• Problem description: Run through the data and copy out every line that mentions the word "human".

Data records
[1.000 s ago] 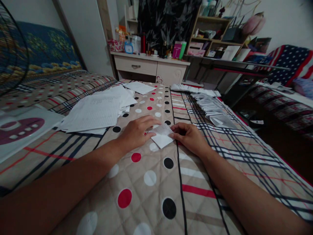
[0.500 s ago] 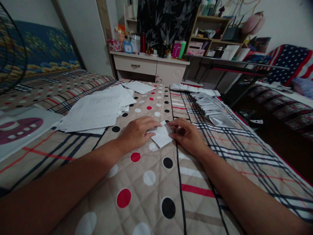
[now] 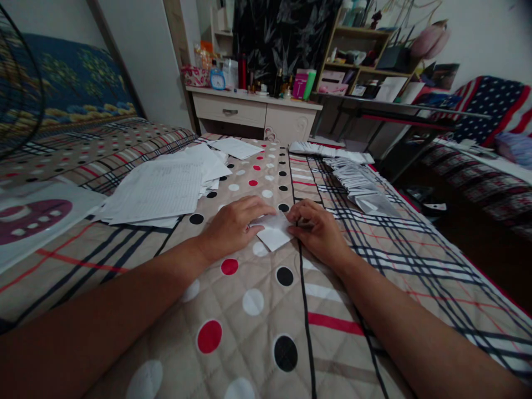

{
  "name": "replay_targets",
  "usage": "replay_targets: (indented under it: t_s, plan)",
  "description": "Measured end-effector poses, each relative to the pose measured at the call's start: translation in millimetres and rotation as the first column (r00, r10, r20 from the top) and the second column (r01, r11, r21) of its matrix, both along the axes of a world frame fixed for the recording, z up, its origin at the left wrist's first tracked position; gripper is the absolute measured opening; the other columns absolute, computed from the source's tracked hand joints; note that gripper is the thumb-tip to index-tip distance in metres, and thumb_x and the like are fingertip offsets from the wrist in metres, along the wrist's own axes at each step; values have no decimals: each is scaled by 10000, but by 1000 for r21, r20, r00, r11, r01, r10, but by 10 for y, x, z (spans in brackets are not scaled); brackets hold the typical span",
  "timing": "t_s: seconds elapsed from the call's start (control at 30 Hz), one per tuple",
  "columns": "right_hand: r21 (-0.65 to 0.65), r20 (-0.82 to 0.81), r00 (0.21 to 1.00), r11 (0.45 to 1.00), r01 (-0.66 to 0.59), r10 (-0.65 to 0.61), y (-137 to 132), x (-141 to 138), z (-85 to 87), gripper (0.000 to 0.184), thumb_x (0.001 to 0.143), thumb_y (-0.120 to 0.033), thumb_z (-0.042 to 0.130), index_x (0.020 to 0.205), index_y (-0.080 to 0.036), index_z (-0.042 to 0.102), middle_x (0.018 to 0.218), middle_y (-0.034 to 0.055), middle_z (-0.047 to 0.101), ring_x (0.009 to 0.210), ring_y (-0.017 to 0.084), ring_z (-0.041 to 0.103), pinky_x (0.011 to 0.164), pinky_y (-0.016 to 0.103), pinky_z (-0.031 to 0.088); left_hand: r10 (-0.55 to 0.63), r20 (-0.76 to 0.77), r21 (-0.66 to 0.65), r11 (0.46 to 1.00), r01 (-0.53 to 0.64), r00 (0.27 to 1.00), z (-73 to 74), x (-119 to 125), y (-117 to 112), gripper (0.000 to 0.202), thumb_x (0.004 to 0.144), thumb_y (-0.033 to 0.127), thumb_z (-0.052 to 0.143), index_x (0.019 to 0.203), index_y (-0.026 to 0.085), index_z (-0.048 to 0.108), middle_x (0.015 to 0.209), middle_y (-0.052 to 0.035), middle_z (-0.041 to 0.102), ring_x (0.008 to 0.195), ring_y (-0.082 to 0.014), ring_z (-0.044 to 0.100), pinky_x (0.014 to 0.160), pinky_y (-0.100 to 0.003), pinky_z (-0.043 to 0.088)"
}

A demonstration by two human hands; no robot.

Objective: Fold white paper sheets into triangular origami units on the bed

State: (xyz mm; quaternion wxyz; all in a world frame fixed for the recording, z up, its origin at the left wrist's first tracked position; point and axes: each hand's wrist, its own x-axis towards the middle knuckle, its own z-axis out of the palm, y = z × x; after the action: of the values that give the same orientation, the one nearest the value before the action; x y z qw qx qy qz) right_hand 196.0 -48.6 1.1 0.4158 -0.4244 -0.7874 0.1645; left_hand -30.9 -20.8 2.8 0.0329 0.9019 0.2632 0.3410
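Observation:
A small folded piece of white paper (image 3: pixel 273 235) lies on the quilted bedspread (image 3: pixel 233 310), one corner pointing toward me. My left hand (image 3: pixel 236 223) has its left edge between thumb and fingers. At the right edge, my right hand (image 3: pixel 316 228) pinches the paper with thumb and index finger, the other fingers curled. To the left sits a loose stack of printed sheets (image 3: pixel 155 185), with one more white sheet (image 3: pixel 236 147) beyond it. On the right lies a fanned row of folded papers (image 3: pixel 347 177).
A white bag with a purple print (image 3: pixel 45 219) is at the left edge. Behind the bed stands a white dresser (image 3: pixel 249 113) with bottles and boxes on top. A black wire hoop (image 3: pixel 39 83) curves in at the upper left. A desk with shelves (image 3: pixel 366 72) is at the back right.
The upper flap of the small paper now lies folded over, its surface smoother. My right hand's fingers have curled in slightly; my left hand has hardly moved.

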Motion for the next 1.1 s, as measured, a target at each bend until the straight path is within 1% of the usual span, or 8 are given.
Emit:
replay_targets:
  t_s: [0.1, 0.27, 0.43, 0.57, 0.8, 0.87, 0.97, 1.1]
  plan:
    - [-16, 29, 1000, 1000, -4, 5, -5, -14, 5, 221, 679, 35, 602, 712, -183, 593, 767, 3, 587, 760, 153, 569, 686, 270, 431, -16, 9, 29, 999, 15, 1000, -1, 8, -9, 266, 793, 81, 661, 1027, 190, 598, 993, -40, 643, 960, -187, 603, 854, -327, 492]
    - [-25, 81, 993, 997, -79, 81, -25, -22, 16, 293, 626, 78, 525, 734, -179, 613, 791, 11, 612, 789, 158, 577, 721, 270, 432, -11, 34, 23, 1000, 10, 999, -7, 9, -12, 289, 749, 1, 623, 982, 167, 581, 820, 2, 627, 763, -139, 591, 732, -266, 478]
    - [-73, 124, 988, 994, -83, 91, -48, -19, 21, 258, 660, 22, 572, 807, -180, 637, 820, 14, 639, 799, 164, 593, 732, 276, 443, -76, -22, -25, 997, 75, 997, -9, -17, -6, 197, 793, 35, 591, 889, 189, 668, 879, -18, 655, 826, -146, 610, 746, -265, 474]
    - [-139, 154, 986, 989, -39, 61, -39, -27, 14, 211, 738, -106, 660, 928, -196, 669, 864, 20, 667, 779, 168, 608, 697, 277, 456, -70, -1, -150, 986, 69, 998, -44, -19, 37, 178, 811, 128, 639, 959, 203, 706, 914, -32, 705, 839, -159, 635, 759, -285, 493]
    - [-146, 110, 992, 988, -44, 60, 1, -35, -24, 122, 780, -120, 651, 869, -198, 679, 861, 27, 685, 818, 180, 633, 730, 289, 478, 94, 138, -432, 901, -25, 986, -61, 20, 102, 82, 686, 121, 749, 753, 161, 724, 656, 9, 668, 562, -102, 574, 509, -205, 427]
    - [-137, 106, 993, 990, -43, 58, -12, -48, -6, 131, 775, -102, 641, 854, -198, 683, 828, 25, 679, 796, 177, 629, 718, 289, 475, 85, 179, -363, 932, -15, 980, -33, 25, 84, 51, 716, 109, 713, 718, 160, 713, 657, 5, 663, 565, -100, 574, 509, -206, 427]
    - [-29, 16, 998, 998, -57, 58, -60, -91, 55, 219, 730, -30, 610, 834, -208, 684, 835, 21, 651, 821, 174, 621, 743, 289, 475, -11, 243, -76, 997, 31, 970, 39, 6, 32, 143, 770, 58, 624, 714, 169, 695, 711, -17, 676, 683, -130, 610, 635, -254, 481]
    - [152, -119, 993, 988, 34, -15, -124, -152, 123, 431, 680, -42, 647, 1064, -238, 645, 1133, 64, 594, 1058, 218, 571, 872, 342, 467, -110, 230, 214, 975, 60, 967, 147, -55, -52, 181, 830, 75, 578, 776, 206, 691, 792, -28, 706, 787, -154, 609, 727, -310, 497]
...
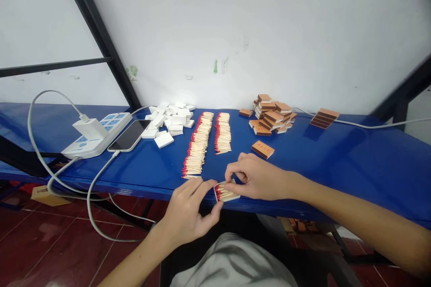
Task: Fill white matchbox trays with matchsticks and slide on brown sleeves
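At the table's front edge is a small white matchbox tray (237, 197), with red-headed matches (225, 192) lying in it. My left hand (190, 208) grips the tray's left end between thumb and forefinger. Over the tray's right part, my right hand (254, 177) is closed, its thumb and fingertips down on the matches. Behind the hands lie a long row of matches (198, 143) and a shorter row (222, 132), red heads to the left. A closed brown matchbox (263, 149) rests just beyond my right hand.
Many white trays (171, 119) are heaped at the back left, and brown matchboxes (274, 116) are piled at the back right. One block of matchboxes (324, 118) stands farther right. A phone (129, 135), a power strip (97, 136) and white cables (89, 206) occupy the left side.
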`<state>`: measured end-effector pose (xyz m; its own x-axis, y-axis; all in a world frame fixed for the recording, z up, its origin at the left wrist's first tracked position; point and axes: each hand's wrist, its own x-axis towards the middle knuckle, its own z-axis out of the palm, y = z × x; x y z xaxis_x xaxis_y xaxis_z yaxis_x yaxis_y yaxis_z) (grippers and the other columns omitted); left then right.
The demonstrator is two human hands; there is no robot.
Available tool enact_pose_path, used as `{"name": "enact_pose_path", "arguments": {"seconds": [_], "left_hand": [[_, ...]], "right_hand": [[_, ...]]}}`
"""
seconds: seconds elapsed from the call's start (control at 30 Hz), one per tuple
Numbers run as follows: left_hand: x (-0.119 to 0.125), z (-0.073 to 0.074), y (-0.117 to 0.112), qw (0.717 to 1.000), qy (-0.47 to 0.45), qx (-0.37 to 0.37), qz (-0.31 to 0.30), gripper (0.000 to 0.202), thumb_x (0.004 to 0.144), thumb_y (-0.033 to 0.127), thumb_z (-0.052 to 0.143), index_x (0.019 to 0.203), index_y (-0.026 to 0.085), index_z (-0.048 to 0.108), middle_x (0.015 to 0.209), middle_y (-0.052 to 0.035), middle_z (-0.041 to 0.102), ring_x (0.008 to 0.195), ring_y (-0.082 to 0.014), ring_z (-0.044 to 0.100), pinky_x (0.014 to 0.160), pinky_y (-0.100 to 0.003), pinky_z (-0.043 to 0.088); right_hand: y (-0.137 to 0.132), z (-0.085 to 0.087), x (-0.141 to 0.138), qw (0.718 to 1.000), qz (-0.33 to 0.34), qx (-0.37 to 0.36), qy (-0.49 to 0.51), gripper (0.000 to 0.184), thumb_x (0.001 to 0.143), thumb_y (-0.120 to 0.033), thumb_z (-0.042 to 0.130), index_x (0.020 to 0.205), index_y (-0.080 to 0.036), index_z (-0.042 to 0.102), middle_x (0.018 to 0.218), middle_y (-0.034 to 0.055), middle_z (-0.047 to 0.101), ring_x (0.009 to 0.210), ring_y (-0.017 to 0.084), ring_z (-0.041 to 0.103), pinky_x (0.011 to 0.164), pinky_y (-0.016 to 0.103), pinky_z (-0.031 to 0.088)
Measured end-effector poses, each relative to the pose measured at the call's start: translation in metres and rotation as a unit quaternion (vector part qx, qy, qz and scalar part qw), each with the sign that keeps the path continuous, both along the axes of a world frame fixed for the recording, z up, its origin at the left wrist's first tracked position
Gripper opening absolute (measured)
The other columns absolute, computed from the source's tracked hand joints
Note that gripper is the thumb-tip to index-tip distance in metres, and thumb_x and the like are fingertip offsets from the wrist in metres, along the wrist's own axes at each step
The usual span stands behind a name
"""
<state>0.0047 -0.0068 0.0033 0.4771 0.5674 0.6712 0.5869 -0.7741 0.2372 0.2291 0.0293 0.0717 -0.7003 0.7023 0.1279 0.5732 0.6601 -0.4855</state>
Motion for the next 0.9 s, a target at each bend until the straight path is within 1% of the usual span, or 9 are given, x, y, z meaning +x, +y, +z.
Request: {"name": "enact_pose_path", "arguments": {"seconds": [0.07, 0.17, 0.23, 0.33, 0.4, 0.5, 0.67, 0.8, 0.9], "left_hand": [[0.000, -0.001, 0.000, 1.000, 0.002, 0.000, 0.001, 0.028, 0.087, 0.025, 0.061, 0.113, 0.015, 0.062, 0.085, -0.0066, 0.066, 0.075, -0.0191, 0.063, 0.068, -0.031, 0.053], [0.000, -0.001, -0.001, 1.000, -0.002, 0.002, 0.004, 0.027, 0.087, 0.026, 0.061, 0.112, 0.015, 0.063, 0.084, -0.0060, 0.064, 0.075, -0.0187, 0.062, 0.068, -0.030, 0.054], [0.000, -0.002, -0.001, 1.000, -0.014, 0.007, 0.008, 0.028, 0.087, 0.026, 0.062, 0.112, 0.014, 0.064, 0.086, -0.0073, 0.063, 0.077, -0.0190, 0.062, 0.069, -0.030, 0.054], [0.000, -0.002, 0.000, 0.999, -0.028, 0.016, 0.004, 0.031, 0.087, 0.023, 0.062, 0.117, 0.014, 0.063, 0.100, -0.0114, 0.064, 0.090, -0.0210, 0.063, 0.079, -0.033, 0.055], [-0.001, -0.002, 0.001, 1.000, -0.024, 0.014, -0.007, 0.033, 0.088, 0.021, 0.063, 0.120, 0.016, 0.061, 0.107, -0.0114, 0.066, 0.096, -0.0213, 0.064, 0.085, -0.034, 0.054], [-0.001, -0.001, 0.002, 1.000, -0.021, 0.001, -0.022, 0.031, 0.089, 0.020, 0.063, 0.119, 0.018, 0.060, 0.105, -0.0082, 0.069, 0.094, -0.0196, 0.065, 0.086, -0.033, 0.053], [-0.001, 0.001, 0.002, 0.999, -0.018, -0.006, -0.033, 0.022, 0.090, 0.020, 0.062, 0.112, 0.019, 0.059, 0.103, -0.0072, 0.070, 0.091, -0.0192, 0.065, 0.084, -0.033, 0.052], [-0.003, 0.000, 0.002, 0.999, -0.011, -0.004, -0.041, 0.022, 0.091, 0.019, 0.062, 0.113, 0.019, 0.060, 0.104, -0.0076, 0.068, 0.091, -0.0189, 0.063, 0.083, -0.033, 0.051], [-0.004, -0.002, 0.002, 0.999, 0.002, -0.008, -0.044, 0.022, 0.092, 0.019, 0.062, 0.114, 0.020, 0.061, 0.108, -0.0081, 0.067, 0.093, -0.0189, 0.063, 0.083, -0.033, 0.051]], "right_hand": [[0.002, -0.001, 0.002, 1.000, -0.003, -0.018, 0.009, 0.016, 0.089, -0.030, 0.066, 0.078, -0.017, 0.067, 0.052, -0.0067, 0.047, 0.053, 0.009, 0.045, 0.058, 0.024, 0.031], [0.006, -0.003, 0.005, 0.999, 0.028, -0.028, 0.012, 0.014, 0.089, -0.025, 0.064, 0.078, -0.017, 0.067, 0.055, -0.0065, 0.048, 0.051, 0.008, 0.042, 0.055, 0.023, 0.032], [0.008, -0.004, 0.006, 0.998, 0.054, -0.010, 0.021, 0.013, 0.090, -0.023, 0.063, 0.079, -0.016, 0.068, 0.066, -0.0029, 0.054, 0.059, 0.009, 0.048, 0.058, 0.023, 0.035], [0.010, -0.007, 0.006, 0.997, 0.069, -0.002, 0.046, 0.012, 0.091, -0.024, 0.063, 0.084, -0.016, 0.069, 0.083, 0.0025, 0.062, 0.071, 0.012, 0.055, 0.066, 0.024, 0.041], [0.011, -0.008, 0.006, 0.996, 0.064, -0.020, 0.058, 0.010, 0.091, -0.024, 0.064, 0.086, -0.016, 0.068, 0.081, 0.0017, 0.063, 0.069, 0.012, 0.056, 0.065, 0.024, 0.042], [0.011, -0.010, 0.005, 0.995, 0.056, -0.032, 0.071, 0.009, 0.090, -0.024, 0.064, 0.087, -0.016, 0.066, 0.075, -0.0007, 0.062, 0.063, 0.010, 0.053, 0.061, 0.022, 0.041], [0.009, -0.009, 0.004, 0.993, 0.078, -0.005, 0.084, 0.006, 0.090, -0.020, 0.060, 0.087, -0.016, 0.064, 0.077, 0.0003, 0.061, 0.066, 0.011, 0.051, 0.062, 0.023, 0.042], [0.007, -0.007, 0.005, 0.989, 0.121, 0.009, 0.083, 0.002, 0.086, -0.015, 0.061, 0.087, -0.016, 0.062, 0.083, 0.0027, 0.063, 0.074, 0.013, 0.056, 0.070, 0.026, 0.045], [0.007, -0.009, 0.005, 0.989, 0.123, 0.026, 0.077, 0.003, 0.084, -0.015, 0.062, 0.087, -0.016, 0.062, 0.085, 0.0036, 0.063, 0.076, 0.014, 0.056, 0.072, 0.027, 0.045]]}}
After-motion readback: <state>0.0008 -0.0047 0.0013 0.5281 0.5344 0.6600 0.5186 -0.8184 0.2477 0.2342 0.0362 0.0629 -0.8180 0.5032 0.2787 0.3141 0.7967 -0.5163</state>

• Answer area:
A demonstration by two human hands; no robot.
The demonstrator is two human hands; there is no robot.

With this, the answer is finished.